→ **Entries shown**
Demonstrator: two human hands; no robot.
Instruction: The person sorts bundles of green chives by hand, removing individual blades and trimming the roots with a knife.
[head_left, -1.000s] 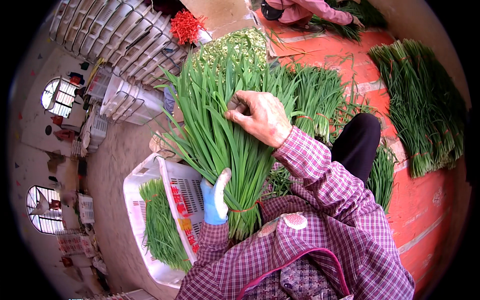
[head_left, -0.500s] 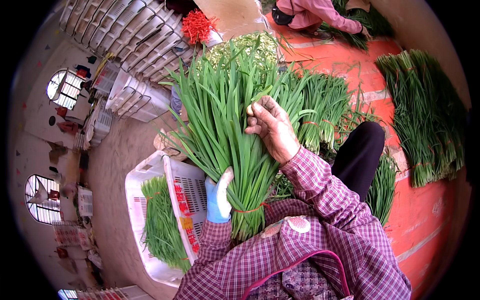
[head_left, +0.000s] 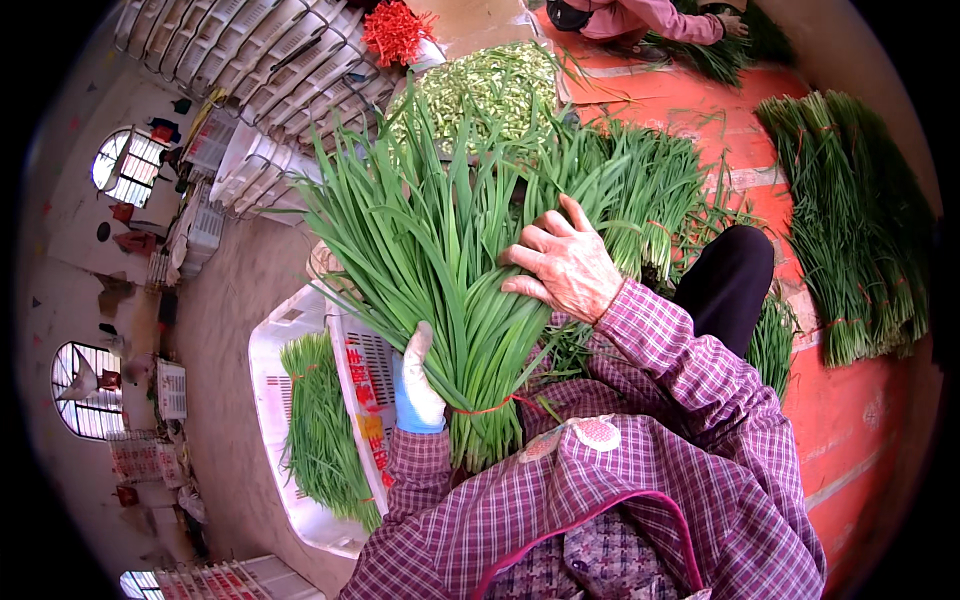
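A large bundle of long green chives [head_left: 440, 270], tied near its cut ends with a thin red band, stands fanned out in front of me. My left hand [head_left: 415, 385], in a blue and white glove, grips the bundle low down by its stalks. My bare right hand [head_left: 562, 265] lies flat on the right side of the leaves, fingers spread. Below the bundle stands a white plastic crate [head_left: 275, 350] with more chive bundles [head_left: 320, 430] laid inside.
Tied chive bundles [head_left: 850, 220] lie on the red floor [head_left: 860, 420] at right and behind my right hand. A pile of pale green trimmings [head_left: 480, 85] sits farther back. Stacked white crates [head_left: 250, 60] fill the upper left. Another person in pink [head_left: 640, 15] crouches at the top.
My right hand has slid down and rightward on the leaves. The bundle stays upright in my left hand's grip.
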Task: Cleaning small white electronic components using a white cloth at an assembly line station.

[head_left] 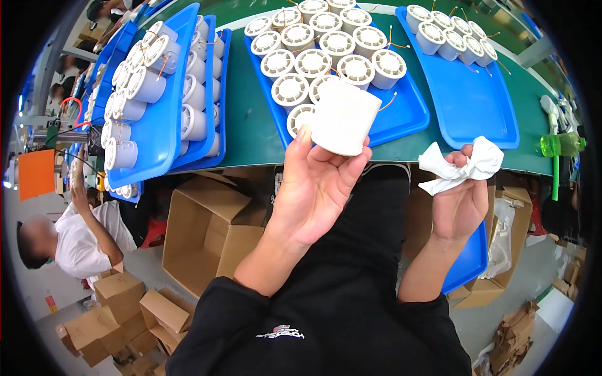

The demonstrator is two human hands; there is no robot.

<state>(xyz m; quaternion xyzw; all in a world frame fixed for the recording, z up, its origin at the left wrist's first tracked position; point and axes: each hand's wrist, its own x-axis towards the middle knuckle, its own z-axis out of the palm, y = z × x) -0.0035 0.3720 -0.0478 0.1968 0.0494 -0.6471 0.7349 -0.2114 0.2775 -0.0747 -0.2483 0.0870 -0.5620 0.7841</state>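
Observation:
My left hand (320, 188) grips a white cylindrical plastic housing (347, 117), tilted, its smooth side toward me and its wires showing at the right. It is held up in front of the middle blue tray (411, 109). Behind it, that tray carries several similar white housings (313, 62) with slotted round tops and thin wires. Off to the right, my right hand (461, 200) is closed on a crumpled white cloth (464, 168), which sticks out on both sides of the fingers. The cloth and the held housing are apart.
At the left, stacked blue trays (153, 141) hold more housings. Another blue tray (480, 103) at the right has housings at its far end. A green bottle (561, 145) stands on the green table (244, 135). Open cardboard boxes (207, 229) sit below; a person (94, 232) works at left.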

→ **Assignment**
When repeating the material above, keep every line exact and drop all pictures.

→ **Solved problem**
Demonstrator: two human hands; no robot.
Instruction: The person sorts bundles of green chives by hand, removing individual blades and trimming the roots with a knife.
[head_left, -1.000s] 
[head_left, -0.500s] 
[head_left, +0.000s] 
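A large bundle of long green chives [head_left: 440, 270], tied near its cut ends with a thin red band, stands fanned out in front of me. My left hand [head_left: 415, 385], in a blue and white glove, grips the bundle low down by its stalks. My bare right hand [head_left: 562, 265] lies flat on the right side of the leaves, fingers spread. Below the bundle stands a white plastic crate [head_left: 275, 350] with more chive bundles [head_left: 320, 430] laid inside.
Tied chive bundles [head_left: 850, 220] lie on the red floor [head_left: 860, 420] at right and behind my right hand. A pile of pale green trimmings [head_left: 480, 85] sits farther back. Stacked white crates [head_left: 250, 60] fill the upper left. Another person in pink [head_left: 640, 15] crouches at the top.
My right hand has slid down and rightward on the leaves. The bundle stays upright in my left hand's grip.
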Task: Cleaning small white electronic components using a white cloth at an assembly line station.

[head_left] 

The demonstrator is two human hands; there is no robot.

<state>(xyz m; quaternion xyzw; all in a world frame fixed for the recording, z up, its origin at the left wrist's first tracked position; point and axes: each hand's wrist, its own x-axis towards the middle knuckle, its own z-axis out of the palm, y = z × x) -0.0035 0.3720 -0.0478 0.1968 0.0494 -0.6471 0.7349 -0.2114 0.2775 -0.0747 -0.2483 0.0870 -0.5620 0.7841</state>
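Observation:
My left hand (320, 188) grips a white cylindrical plastic housing (347, 117), tilted, its smooth side toward me and its wires showing at the right. It is held up in front of the middle blue tray (411, 109). Behind it, that tray carries several similar white housings (313, 62) with slotted round tops and thin wires. Off to the right, my right hand (461, 200) is closed on a crumpled white cloth (464, 168), which sticks out on both sides of the fingers. The cloth and the held housing are apart.
At the left, stacked blue trays (153, 141) hold more housings. Another blue tray (480, 103) at the right has housings at its far end. A green bottle (561, 145) stands on the green table (244, 135). Open cardboard boxes (207, 229) sit below; a person (94, 232) works at left.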

This output is now finished.